From the listing below, give again exactly the lines from the line with "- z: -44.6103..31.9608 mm" to the line with "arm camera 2", ends included, without any pictures.

**Data excerpt**.
--- START ---

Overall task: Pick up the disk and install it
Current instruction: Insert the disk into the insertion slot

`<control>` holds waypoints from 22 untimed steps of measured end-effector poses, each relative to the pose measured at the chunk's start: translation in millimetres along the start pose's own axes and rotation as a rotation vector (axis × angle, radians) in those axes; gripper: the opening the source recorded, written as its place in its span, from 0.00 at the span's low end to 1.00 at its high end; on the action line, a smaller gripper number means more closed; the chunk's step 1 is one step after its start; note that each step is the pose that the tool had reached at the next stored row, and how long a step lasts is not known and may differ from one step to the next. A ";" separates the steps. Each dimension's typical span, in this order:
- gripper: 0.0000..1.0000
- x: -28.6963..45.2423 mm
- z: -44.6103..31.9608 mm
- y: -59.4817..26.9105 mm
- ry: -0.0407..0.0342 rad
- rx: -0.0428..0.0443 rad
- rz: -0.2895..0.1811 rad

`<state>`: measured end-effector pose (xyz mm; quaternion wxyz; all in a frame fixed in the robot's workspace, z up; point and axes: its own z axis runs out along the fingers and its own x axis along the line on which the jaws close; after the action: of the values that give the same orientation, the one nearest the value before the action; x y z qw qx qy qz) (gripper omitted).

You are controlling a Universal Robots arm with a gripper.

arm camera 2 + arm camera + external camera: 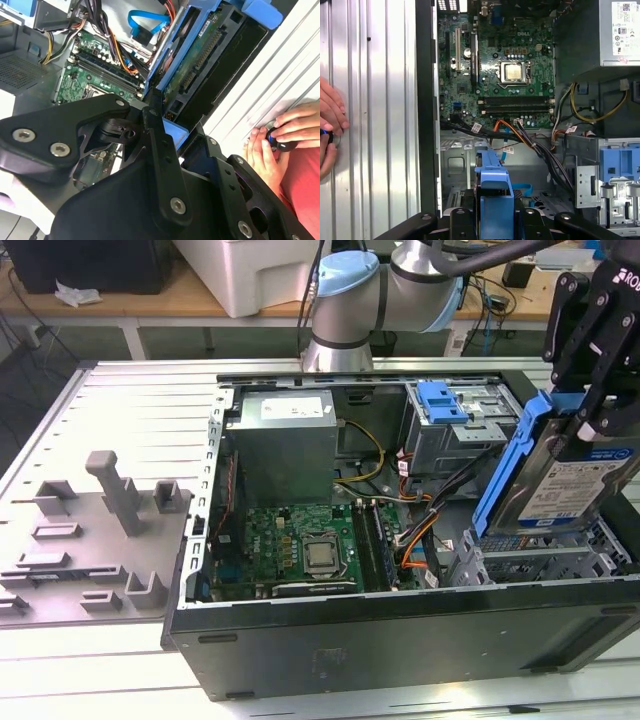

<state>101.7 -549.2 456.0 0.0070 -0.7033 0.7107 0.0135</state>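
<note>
One disk [572, 480], blue-framed, tilted, held at three o'clock in the exterior view, above the drive cage [525, 560] of the open case [400, 640]; we note the fingers [598, 390] clamped on its upper end. One hand [330, 117] rests on the ribbed counter [375, 100] beside the case.

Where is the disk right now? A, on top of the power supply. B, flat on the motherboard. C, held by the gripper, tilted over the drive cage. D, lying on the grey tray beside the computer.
C: in the exterior view the gripper is shut on the upper end of the disk, holding it tilted over the metal drive cage.
</note>
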 end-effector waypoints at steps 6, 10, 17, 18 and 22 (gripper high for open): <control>0.36 1.1 0.1 -0.4 -0.0007 -0.0006 0.020; 0.36 1.1 0.5 -0.4 -0.0009 -0.0004 0.026; 0.36 1.1 0.6 -0.4 -0.0009 -0.0012 0.025; 0.36 1.1 0.6 -0.4 -0.0009 -0.0015 0.023; 0.36 1.1 0.7 -0.4 -0.0008 -0.0026 0.013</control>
<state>102.1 -550.4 455.3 0.0063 -0.6986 0.7153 0.0147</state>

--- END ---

**Answer to this exercise**.
- z: -44.6103..31.9608 mm
- y: -59.4817..26.9105 mm
- ry: -0.0407..0.0342 rad
- rx: -0.0428..0.0443 rad
- rz: -0.2895..0.1811 rad

`<state>`: measured end-effector pose (xyz mm; quaternion wxyz; all in a frame fixed in the robot's workspace, z up; point and axes: its own z axis runs out along the fingers and its own x axis along the line on which the jaws close; after the action: of the values that give the same orientation, the one nearest the value before the action; x y z qw qx qy qz) (gripper omitted).

You are controlling a Universal Robots arm with a gripper.

arm camera 2 + arm camera + external camera: 

The reply is now complete.